LSE British Politics and Policy

October 28th, 2022

For Mass Atrocity Prevention to be effective the UK must look beyond ‘like-minded’ partners

0 comments | 2 shares

Estimated reading time: 10 minutes

The UK’s recently published mass atrocity prevention strategy includes a commitment to work alongside ‘like-minded’ partners. Drawing on the tradition of ethical pragmatism, Adrian Gallagher argues that to deliver protection to the victims of mass atrocities, the UK and its partners must look beyond ‘like-minded’ states to achieve its goals in a post-liberal multiplex world.

On October 17 2022, the UK House of Commons International Development Committee released its long awaited cross-party report entitled ‘From Srebrenica to a safer tomorrow: Preventing future mass atrocities around the world’. The title reflects the Committee’s commitment to learning lessons from the past to shape UK Mass Atrocity Prevention going forward.
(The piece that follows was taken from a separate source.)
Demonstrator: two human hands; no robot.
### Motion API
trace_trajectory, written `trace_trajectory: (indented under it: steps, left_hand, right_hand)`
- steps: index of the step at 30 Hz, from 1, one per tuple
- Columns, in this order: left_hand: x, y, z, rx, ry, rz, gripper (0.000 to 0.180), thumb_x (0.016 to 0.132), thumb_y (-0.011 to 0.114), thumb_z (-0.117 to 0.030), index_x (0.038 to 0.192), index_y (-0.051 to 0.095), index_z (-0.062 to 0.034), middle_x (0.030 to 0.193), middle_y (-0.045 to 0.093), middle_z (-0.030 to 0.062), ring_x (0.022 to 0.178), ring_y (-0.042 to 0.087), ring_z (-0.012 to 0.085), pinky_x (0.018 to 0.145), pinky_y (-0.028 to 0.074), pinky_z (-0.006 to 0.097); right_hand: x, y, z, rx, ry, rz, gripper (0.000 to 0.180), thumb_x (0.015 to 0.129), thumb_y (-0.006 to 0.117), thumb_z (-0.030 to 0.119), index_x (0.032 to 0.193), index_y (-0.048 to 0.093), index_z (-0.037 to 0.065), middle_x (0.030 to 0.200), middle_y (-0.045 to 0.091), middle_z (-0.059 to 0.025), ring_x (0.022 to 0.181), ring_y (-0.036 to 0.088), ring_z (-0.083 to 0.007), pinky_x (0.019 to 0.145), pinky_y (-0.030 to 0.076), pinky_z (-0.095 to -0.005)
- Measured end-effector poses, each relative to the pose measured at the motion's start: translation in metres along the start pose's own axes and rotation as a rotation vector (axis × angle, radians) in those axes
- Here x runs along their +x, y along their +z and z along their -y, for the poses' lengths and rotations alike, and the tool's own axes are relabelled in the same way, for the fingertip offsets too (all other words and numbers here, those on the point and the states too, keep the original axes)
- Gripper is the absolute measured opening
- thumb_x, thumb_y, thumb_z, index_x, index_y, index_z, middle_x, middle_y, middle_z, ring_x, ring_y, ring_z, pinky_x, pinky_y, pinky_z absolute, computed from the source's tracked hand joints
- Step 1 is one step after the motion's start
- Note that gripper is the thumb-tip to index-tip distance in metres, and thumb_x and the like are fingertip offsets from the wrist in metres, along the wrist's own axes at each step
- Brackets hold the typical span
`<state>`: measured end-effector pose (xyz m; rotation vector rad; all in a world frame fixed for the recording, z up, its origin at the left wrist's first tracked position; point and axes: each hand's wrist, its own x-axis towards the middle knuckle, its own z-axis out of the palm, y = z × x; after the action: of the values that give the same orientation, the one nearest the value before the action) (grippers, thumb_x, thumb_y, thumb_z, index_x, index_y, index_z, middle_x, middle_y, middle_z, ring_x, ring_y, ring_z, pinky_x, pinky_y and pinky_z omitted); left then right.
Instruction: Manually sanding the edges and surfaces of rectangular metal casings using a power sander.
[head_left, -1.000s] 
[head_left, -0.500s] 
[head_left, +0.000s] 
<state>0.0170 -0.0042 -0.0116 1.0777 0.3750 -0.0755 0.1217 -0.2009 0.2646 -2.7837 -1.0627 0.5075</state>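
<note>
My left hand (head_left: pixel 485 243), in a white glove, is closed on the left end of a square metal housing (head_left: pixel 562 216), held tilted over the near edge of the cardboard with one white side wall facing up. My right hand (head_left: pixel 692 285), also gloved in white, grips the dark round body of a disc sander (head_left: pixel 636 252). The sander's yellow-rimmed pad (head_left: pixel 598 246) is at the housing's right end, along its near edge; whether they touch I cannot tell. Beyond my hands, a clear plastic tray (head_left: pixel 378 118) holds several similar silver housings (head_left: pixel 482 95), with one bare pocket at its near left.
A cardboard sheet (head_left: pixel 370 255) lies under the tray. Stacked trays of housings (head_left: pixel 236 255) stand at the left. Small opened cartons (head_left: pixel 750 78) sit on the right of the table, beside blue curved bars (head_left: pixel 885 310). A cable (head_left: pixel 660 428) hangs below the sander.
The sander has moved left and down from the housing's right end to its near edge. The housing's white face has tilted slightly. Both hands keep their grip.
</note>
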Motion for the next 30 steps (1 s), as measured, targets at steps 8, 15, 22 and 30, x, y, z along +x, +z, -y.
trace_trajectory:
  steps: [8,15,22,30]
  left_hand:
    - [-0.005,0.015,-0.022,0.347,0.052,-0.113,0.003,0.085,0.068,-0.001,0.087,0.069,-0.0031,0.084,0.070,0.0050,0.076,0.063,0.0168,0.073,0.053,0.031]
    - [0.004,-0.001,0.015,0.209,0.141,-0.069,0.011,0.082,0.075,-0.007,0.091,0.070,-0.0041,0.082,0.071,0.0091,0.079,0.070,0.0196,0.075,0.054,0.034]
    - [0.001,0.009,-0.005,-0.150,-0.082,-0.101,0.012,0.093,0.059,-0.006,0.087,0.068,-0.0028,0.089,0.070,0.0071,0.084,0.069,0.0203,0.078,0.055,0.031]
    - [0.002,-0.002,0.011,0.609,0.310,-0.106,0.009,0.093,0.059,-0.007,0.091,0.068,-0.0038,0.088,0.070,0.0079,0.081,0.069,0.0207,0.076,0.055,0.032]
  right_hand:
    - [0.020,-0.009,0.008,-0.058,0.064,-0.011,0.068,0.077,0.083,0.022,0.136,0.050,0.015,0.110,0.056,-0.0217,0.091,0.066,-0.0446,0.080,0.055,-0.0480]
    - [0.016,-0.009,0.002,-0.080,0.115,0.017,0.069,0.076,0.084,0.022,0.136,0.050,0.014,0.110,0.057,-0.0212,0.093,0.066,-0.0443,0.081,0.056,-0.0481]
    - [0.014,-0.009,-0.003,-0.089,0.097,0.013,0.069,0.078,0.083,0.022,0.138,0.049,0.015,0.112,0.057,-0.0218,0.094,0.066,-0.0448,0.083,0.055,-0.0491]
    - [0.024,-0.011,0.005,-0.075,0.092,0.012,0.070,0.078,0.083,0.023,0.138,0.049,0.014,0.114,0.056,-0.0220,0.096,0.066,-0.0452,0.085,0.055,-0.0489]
The central recommendation is the call to establish a new cross-departmental strategy on mass atrocity prevention to fulfil seven goals:

i) incorporate ‘prevention into all stages of the policy cycle’,

ii) clarify training needs and work to fulfil these,

iii) demonstrate how the UK can work with ‘like-minded international partners, particularly the United States,

iv) be inclusive in its approach,

v) embed mass atrocity prevention across the UK Government including ‘trade, supply chains, education, asylum and border policy’,

vi) address the challenge posed by new threats such as new technology and finally,

vii) work to ‘secure justice’ for victims of mass atrocities around the world.

The report thus has an internal and external dimension. The internal dimension relates to its call for a governmental strategy that fulfils these seven goals (alongside more cited throughout the report). The external dimension refers to who should carry forth this strategy at the international level. Notably, the report sees the UK as a potential pioneer that should work with ‘like-minded’ states, in particular the US, which published its own mass atrocity prevention strategy in July which also embodies a call to work with ‘like-minded’ partners It is this external dimension that presents challenges, particularly as the power and influence of the US and the UK is weakening in what some have called a post-liberal or multiplex world order. There is therefore an underlying implication that in an era of shifting power balances, the UK may need to be both able and willing to work with non-liberal and anti-liberal states to advance mass atrocity prevention.

Like-minded?

 On October 6 2022, the United Nations Human Rights Council held a vote on the situation in Xinjiang. The initial vote of 17 ‘Yes’ votes, 11 ‘abstentions’, and 19 ‘No’ votes, saw the call for a debate rejected. Whilst many states, leading experts, and international human rights organisations have labelled this genocide and/or crimes against humanity, a majority of states on the Council voted against ‘simply’ holding a debate. Whatever the driver, there appears to be as many ‘like-minded’ states against mass atrocity prevention as for it, at least, on this issue, in the UN Human Rights Council. The outcome led politicians, such as, Lord Alton, to call for the debate to be moved to the United Nations General Assembly in the hope that a broader consensus could be forged. This is understandable, yet, at the same time it is important not to gloss over how many states have not bought into the narrative that the UK took a lead in creating since 2019 (when it worked with other ‘like-minded’ countries to condemn China), and have in contrast created a counter-narrative with many states showing support for China.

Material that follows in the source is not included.